Les options de slogmerge sont :
- -? : affiche la séquence d'appel standard de l'utilitaire slogmerge qui est :
slogmerge [-?] [-n number_of_files] [-c number_of_bytes_per_frame] [-o output_file_name] [-s range] [-n number_of_available_markers] [-r factor] [-g] input_file_name_prefix
- -n number_of_files : indique le nombre de fichiers en entrée à fusionner. La valeur par défaut est 1.
- -c number_of_bytes_per_frame : indique le nombre d'octets par frame ; le défaut est 128ko.
- -o output_file_name : spécifie le nom du fichier de sortie (le fichier au format SLOG). Par défaut, son nom est trcfile.slog.
- -s range : spécifie une liste de tâches MPI à fusionner. Dans cette liste, les rangs des processus MPI sont séparés par une virgule (,) ou un tiret (-). Si le tiret est utilisé, alors il représente l'ensemble des rangs compris entre les valeurs qui l'entourent.

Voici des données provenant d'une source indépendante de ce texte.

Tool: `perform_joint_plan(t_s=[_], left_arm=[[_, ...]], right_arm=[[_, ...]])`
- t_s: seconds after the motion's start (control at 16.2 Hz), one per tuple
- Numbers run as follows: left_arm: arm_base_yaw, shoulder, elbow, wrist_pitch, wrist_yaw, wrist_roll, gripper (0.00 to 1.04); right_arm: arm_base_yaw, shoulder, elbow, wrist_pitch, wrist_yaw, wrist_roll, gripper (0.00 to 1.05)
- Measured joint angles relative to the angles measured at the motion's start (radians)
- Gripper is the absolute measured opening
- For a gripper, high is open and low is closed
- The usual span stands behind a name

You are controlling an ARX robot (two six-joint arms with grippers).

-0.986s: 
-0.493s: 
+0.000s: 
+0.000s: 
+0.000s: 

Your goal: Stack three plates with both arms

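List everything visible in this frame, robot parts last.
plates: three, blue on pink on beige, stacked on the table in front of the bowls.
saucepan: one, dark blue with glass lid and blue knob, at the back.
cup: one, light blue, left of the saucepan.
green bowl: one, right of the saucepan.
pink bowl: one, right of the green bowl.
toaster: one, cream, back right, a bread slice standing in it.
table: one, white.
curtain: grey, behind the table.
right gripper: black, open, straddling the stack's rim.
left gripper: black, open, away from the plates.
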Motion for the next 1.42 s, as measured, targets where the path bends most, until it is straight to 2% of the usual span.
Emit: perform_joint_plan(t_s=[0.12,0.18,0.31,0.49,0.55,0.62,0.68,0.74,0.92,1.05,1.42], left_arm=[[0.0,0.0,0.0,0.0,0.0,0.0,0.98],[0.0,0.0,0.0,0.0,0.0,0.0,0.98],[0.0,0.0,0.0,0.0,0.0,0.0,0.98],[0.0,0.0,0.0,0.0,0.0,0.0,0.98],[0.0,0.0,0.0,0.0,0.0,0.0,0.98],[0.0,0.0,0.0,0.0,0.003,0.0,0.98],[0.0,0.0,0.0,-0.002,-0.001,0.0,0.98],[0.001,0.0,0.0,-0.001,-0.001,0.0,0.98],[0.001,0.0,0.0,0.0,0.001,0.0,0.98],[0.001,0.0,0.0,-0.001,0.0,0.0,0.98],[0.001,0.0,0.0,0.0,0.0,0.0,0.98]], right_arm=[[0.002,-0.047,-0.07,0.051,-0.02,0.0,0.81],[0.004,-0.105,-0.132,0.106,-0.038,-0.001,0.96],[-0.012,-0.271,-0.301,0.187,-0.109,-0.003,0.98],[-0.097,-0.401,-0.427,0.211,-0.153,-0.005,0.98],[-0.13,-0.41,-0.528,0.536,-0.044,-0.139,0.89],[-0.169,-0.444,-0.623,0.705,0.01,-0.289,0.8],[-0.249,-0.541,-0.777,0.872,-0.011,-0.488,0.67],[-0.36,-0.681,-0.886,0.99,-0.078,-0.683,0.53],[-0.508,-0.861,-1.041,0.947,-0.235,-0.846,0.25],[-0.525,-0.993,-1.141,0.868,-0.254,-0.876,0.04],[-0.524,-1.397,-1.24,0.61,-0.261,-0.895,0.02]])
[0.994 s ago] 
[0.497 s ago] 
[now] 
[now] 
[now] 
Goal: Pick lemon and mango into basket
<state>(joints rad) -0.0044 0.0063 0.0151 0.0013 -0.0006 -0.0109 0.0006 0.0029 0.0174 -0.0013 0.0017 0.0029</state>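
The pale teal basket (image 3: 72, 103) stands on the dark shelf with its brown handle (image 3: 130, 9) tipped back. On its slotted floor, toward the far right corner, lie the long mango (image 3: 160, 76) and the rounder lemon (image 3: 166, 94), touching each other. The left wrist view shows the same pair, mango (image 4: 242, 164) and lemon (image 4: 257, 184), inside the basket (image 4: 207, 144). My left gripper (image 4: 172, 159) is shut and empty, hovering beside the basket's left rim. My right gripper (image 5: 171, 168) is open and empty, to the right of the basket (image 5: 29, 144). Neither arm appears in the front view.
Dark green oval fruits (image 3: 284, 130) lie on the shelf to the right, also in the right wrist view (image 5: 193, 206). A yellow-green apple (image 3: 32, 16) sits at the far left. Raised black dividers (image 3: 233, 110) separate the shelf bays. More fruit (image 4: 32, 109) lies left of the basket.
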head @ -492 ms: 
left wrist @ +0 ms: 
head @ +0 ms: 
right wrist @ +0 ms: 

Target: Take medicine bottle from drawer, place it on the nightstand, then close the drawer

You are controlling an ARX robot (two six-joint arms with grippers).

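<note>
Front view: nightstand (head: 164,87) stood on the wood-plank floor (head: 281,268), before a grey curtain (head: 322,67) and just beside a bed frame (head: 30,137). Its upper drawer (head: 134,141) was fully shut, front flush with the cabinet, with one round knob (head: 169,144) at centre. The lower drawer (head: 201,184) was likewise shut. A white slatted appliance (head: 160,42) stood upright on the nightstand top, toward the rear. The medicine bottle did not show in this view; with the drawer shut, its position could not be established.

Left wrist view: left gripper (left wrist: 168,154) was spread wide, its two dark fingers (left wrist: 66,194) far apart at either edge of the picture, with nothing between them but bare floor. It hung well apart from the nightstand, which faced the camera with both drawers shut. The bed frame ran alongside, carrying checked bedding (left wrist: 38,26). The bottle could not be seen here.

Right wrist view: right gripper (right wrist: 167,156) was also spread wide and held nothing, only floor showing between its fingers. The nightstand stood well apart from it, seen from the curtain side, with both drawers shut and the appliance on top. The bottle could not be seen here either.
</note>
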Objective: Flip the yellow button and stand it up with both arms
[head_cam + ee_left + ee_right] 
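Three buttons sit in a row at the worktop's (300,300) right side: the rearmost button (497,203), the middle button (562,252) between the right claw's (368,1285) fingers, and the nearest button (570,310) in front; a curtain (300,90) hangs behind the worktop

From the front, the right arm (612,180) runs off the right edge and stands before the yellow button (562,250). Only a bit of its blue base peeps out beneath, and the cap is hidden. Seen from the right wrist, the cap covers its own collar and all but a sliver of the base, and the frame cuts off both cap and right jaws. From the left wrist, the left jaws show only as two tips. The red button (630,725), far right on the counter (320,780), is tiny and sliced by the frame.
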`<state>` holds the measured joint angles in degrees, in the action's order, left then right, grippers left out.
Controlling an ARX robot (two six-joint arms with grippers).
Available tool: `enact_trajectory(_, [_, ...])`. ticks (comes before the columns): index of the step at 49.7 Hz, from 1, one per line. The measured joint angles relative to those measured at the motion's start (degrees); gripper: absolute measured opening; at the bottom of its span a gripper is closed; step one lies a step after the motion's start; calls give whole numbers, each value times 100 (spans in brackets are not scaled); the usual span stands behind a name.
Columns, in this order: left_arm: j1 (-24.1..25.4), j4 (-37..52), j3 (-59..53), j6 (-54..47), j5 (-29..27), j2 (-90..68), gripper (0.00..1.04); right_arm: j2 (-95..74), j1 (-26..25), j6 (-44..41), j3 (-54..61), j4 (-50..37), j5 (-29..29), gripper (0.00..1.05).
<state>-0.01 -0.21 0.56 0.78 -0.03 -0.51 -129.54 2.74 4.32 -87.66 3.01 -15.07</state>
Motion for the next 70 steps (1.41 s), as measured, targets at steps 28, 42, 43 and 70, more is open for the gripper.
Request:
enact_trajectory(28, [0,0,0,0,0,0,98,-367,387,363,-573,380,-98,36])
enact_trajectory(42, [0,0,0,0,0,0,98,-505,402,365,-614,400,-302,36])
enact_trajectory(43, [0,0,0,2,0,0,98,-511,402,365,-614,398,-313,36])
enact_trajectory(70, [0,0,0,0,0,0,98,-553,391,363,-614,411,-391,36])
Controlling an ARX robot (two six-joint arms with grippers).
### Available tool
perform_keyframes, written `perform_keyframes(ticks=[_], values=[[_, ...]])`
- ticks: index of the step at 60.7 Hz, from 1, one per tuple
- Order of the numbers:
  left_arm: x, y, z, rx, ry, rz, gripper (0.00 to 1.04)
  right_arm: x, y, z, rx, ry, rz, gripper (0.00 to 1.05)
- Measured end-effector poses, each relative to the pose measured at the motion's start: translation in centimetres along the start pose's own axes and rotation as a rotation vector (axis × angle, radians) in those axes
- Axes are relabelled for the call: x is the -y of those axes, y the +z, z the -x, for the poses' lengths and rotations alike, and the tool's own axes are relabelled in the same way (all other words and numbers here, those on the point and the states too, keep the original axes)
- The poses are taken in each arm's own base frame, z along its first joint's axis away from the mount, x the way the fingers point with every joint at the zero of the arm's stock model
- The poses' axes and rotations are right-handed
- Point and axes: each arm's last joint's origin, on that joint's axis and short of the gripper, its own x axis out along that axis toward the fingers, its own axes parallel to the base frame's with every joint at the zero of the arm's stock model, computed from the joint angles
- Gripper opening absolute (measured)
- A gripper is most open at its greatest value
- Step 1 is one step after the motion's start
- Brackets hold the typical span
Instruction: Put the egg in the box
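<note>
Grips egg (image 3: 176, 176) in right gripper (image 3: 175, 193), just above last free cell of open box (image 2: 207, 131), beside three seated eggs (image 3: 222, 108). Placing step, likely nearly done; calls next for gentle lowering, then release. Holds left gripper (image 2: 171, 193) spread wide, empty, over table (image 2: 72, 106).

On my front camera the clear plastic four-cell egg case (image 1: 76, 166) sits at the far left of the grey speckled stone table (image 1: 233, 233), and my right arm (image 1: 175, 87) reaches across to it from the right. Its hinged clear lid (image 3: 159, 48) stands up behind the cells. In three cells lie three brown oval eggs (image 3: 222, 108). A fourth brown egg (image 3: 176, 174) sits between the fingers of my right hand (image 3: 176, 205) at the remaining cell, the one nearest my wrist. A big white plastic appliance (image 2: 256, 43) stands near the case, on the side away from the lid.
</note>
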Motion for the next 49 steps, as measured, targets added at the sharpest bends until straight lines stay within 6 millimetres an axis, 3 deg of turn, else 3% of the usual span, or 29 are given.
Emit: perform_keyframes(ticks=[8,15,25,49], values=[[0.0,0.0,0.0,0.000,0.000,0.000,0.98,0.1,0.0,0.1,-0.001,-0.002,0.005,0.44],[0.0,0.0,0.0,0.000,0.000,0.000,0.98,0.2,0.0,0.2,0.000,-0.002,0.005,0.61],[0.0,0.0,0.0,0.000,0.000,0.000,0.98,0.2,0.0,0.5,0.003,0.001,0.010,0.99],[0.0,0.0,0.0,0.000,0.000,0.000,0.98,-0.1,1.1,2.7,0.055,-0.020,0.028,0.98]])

Ainsi, -s 0, 2, 4, 5-7 indique que l'utilisateur veut fusionner les fichiers des processus de rang 0, 2, 4, 5, 6, et 7. Par défaut, tous les processus MPI sont pris en compte.
- -m number_of available_markers : spécifie le nombre d'espaces à réserver pour les marqueurs dans la table SLOG. Ce nombre ne doit pas être inférieur au nombre de marqueurs nommés de manière unique dans le fichier d'intervalles UTE sous peine de sortie brutale de slogmerge.
- -r factor : spécifie le facteur par lequel des pseudo records sont réservés. Ce nombre correspond au nombre de threads dans le fichier de traces multiplé par factor. La valeur par défaut est 2.
Les pseudo records sont des copies d'enregistrements spécifiques nécessaires à la visualisation. Le nombre de ces enregistrements peut être relativement grand et dépend du nombre d'états imbriqués, de leur étendue dans le temps, et du nombre d'enregistrements qui sont à cheval sur plusieurs frames. Dans le cas où le nombre de pseudo records créés est supérieur au nombre de places réservées, slogmerge va quitter brutalement. Il faut alors augmenter l'argument de cette option. - -g : fusionne les fichiers sans utiliser un temps global. Cela ne s'applique que sur les machines n'ayant pas de switch SP (ce qui n'est pas le cas du cluster IBM du CRIHAN).